What is the Organism?
Pneumonia in patient with fever, chills, malaise, dry cough, abdominal pain, diarrhea, nausea, vomiting
CXR: Multiple patchy non-segmented infiltrates and pleural effusion
Legionella pneumophila
Legionella species can cause a range of illnesses from benign self-limited disease to multisystem organ failure with ARDS.
Patients at higher risk include cigarette smokers, patients with chronic lung disease, transplant patients, and the immunosuppressed.
Commonly complicated by GI symptoms.
In addition, Legionella can affect other organ systems, causing sinusitis, pancreatitis, myocarditis, and pyelonephritis.
The chest radiograph frequently shows a patchy infiltrate, with the occasional appearance of hilar adenopathy and pleural effusions.
Urinary Legionella antigen testing in patients is no longer recommended; the tests have poor sensitivity and may lead to underdiagnosis.
Treatment for Legionella is based on clinical suspicion.
Risk Factors
Name 3 risk factors for Aspiration Pneumonia

Differential Diagnosis
What are 3 common causes of non-infectious pulmonary infiltrates?
Congestive heart failure, aspiration pneumonitis, and pulmonary embolism.
Others: Allergic bronchopulmonary Aspergillosis, Acute eosinophilic lung disease, Hypersensitivity pneumonitis (extrinsic allergic alveolitis), Organizing pneumonia (bronchiolitis obliterans organizing pneumonia [BOOP]), Acute interstitial pneumonia, Sarcoidosis, Anti–glomerular basement membrane antibody disease (Goodpasture's syndrome), Drug-induced pneumonitis, Chemical pneumonitis, Radiation pneumonitis, Acute respiratory distress syndrome, Alveolar hemorrhage, Fat emboli
What is the Treatment?
The definitive treatment of an empyema is?
Drainage and Antibiotics
In addition, treat any underlying disease, especially pneumonia. NSAIDs or opioids can decrease pleuritic pain. Thoracentesis and drainage aid in the diagnosis and provide symptomatic relief for dyspnea.
Patient Populations
Name 3 of the 5 patient populations with a high prevalence of Tuberculosis

Patients with healthcare-associated pneumonia are at risk for infection with which type of organisms?

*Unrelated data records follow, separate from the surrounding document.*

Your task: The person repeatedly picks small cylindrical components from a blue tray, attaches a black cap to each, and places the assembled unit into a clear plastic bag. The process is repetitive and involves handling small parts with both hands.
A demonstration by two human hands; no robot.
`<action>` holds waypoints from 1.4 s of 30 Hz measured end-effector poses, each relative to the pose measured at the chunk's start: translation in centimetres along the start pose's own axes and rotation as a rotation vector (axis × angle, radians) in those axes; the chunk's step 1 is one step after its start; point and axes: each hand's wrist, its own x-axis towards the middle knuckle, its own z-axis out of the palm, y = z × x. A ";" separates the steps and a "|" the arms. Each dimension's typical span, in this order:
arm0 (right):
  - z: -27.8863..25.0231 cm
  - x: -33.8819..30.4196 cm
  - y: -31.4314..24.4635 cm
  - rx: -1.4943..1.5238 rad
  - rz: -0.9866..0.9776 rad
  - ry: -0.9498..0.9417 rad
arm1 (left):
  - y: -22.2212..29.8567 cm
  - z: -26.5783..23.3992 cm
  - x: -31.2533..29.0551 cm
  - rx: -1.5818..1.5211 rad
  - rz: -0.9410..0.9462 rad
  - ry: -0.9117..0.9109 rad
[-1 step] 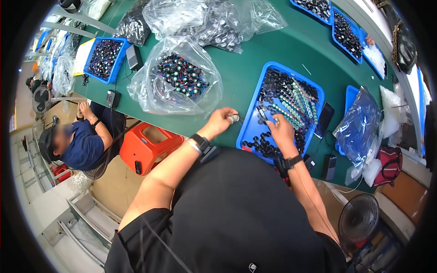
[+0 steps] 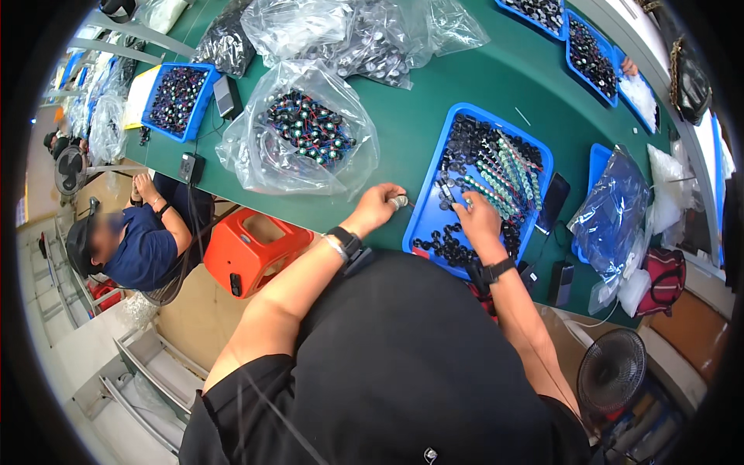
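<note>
My left hand [image 2: 376, 208] is closed in a pinch over the green table, just left of a blue tray [image 2: 419, 208]. A small round pale piece [image 2: 400, 201] shows at its fingertips, too small to name. My right hand [image 2: 482, 222] is over the tray with thumb and fingers pressed together; what they hold, if anything, is hidden. Many small black round parts [image 2: 456, 246] lie in the tray. Rows of green round pieces with red wires [image 2: 508, 174] lie at its right side, partly behind my right hand.
Left of the tray, an open clear bag [image 2: 256, 167] holds wired round parts. Further bags [image 2: 310, 31] and blue trays [image 2: 590, 66] stand farther back. A dark phone [image 2: 553, 203] lies against the tray's right side. A person [image 2: 147, 240] sits at left beside a red stool [image 2: 248, 248].
My right hand's fingers have shifted very slightly over the tray. My left hand stays in nearly the same place.
</note>
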 end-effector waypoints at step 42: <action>3.3 5.2 -13.4 -0.543 -0.793 -0.413 | -3.6 0.3 1.4 0.408 0.308 0.313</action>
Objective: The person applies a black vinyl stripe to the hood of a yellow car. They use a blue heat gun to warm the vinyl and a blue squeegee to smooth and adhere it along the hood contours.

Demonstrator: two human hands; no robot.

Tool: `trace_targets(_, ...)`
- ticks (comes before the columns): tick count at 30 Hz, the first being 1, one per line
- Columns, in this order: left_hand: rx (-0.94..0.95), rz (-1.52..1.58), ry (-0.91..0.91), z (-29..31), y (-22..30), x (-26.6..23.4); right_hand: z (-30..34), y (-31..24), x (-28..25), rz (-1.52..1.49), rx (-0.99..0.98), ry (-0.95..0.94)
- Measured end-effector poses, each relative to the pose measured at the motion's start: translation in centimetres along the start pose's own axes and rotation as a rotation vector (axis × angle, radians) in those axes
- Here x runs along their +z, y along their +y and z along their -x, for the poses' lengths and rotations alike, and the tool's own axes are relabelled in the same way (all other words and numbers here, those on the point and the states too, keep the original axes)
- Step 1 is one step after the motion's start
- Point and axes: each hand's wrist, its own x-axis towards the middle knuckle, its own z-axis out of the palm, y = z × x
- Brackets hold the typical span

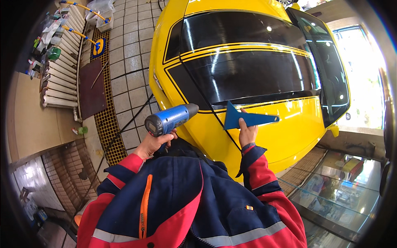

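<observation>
My left hand (pixel 155 144) is wrapped round the handle of a blue heat gun (pixel 171 119) with a dark nozzle pointing right, toward the car. In my right hand (pixel 248 131) is a flat blue squeegee (pixel 247 118), pinched with the thumb on top; its wide end faces left and its narrow end right. The squeegee is over the yellow car's hood (pixel 285 124), near the edge of a stripe; whether it touches the surface I cannot tell. Dark glossy stripes (pixel 248 72) with thin yellow and black lines run along the hood.
A black cord (pixel 136 113) crosses the tiled floor (pixel 132 49) on the left. Beyond it lie a yellow floor grate (pixel 108 120) and a brown mat (pixel 93 87). Bottles stand on a white radiator (pixel 62 82). At the lower right is a glass display case (pixel 335 186).
</observation>
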Motion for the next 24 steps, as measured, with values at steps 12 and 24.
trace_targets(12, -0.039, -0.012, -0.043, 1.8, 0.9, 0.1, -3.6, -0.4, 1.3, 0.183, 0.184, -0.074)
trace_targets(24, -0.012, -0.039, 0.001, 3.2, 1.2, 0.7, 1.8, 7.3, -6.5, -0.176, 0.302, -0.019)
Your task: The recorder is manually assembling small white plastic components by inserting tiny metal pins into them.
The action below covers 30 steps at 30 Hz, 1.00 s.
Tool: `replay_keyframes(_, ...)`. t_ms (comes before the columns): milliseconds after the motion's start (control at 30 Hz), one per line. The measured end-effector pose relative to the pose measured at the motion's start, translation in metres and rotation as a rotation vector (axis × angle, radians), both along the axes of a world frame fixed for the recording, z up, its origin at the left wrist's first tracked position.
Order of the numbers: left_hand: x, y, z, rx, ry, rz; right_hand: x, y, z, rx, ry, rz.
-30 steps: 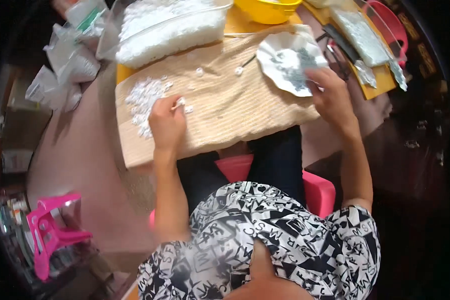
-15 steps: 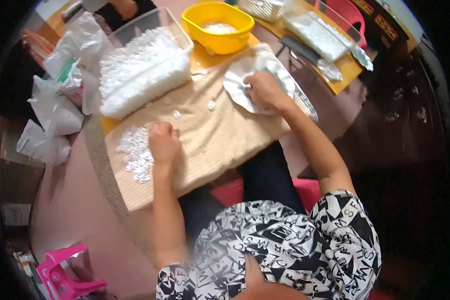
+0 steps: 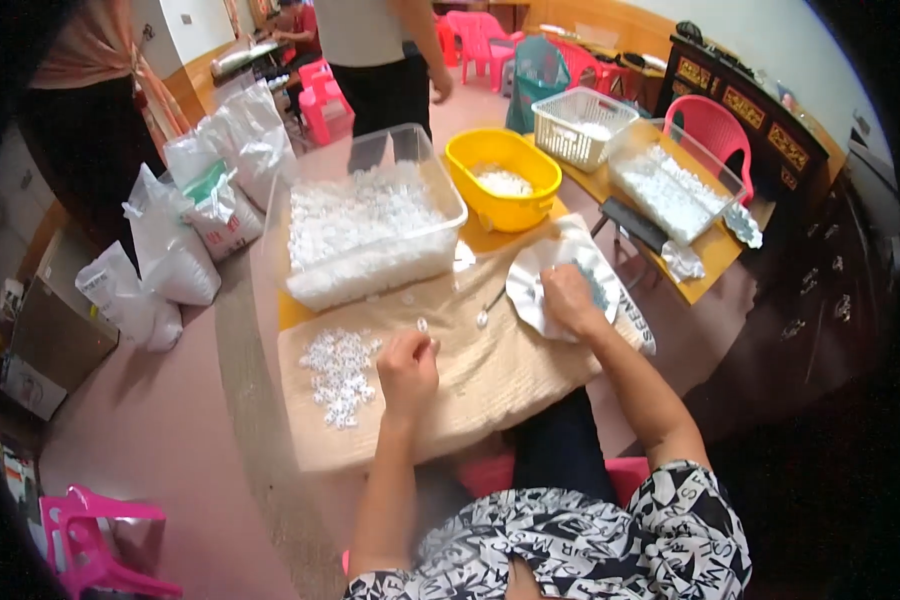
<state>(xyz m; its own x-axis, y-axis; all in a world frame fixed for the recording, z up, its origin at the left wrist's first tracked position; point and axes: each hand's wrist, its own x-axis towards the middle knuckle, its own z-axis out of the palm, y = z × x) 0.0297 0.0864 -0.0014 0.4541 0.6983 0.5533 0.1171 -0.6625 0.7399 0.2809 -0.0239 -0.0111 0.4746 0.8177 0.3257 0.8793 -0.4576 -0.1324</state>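
My left hand (image 3: 408,372) is closed just above the beige cloth (image 3: 470,390), fingertips pressed together. Whatever it pinches, if anything, is too small to make out. Beside it, on the left, lies a pile of small white plastic pieces (image 3: 340,375). One loose white piece (image 3: 422,325) rests just beyond the fingers. My right hand (image 3: 572,300) reaches into a white fluted dish (image 3: 525,275) that holds small grey-blue bits (image 3: 598,285). Its fingers are curled down and what they grip is hidden. Left of the dish, another white piece (image 3: 483,319) lies near a thin dark stick (image 3: 496,297).
Behind the cloth stand a clear bin (image 3: 440,235) heaped with white pieces and a yellow tub (image 3: 515,215). Filled plastic sacks (image 3: 175,260) sit on the floor at left. A side table (image 3: 705,285) carries a basket (image 3: 570,140) and another bin. A person (image 3: 375,60) stands behind.
The view has tilted up, bringing the standing person and the far room into sight. My left hand has shifted slightly away from the pile; my right hand stays at the dish.
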Motion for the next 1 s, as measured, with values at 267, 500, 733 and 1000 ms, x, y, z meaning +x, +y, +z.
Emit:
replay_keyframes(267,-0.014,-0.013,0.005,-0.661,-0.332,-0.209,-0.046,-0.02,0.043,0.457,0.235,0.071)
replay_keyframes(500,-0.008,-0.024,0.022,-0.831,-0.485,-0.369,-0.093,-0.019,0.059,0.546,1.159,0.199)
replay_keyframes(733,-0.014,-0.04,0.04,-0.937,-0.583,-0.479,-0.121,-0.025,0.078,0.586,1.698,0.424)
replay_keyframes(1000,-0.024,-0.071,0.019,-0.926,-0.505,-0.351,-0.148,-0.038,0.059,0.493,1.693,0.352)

Patients with healthcare-associated pneumonia are at risk for infection with Atypical and Resistant organisms.
- Legionella
- Chlamydia
- Mycoplasma
- Methicillin Resistant S. aureus
Aspiration pneumonia is the 2nd leading cause of infection in nursing homes, after what other type of infection?
Urinary Tract Infections
It is the leading cause for transfer from nursing home to the hospital and the leading cause of death in nursing home patients.
Name the Disease
What is a non-infectious cause of pulmonary infiltrates commonly seen in patients with asthma or cystic fibrosis?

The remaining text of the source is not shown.